# ABOUT THIS EXERCISE
Transcribe the data below verbatim from the line with "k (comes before" to the line with "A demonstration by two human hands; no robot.". Include both of those lines.

# DATA BLOCK
*** Block opens ***

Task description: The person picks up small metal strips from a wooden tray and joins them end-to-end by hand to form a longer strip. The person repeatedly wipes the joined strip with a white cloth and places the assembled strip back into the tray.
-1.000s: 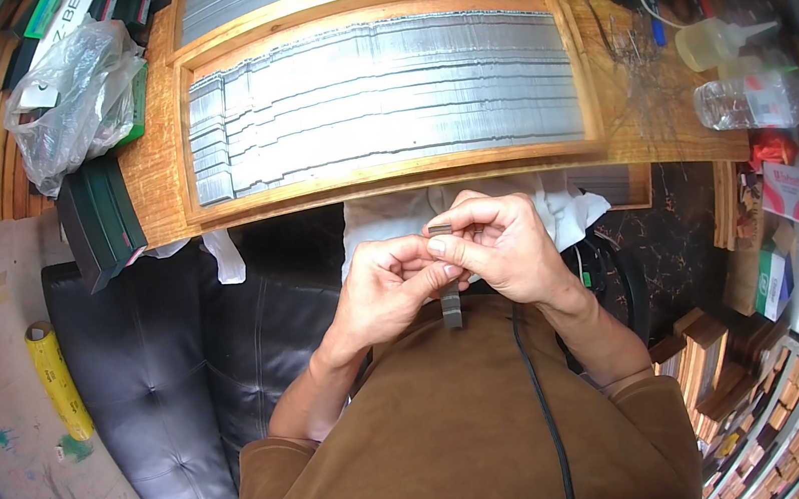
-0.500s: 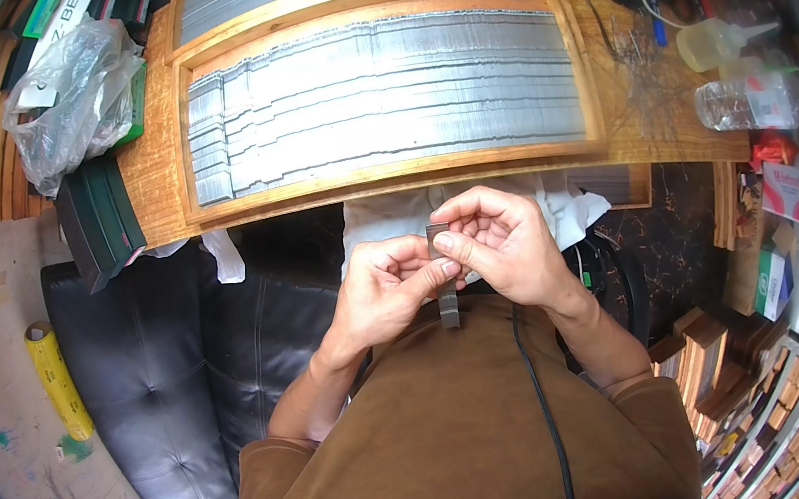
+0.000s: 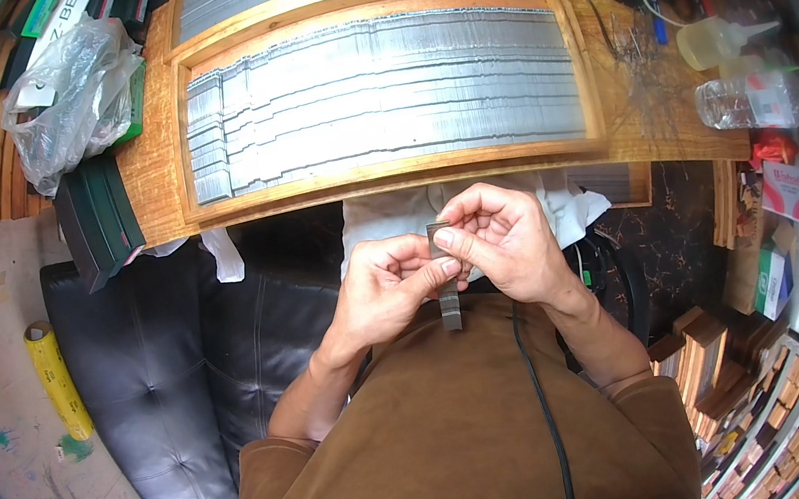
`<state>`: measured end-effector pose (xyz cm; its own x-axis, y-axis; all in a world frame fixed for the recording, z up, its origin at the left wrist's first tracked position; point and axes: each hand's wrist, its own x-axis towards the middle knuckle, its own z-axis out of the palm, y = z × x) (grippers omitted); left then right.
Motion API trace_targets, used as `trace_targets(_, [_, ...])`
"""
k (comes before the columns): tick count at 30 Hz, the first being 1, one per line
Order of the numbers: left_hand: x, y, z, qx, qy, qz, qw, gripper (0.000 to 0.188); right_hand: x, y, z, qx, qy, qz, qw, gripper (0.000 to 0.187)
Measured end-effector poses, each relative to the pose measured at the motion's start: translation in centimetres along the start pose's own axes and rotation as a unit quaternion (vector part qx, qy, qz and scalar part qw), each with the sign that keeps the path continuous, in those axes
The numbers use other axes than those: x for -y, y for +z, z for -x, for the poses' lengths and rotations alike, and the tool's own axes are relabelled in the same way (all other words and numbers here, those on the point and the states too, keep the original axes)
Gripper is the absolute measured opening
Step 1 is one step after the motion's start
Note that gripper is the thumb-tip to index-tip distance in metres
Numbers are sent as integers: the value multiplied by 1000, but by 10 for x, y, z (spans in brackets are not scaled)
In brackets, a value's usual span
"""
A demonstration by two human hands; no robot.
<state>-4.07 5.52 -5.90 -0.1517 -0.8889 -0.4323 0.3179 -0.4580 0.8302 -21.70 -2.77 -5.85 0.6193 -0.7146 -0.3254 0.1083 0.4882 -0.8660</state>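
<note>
- Narrow grey piece [image 3: 451, 311]: in the air, on the person's side of the wooden tray [image 3: 390, 176].
- Left hand [image 3: 387, 289]: grip pinches its middle.
- Right hand [image 3: 500, 244]: thumb and fingers pinch its end nearer the tray.
- Progress: silvery strips [image 3: 390, 99] lie in rows inside the tray; the held piece's handling seems unfinished; what remains, I cannot tell.

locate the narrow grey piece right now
In the head view, the narrow grey piece is just right of centre, held by the left hand and right hand, nearer the body than the wooden tray.
</note>
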Motion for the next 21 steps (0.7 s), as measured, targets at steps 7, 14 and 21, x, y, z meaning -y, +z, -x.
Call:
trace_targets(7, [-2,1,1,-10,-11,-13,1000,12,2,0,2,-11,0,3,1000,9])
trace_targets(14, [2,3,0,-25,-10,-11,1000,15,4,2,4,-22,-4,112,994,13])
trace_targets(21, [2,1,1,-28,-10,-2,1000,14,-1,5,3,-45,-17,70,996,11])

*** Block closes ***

# RESULT OF THE EXERCISE
k (comes before the columns): tick count at 30 Hz, the first being 1, one per line
Order of the numbers: left_hand: x, y, z, qx, qy, qz, qw, gripper (0.000 to 0.188); right_hand: x, y, z, qx, qy, qz, qw, gripper (0.000 to 0.187)
Measured end-effector poses, each relative to the pose measured at the motion's start: translation in centimetres along the start pose's own axes and rotation as a unit quaternion (vector part qx, qy, qz and scalar part qw), each with the sign that keeps the path continuous, in those axes
The numbers use other axes than those: x for -y, y for +z, z for -x, for the poses' lengths and rotations alike, and the tool's own axes are relabelled in the same way (all other words and numbers here, those on the point and the states too, keep the original axes)
Gripper is the absolute measured opening
Step 1 is one step after the motion's start
Note that gripper is the thumb-tip to index-tip distance in metres
Numbers are sent as integers: the value multiplied by 1000, but by 10 for x, y, z (spans in brackets are not scaled)
In brackets, a value's usual span
"""
A demonstration by two human hands; no robot.

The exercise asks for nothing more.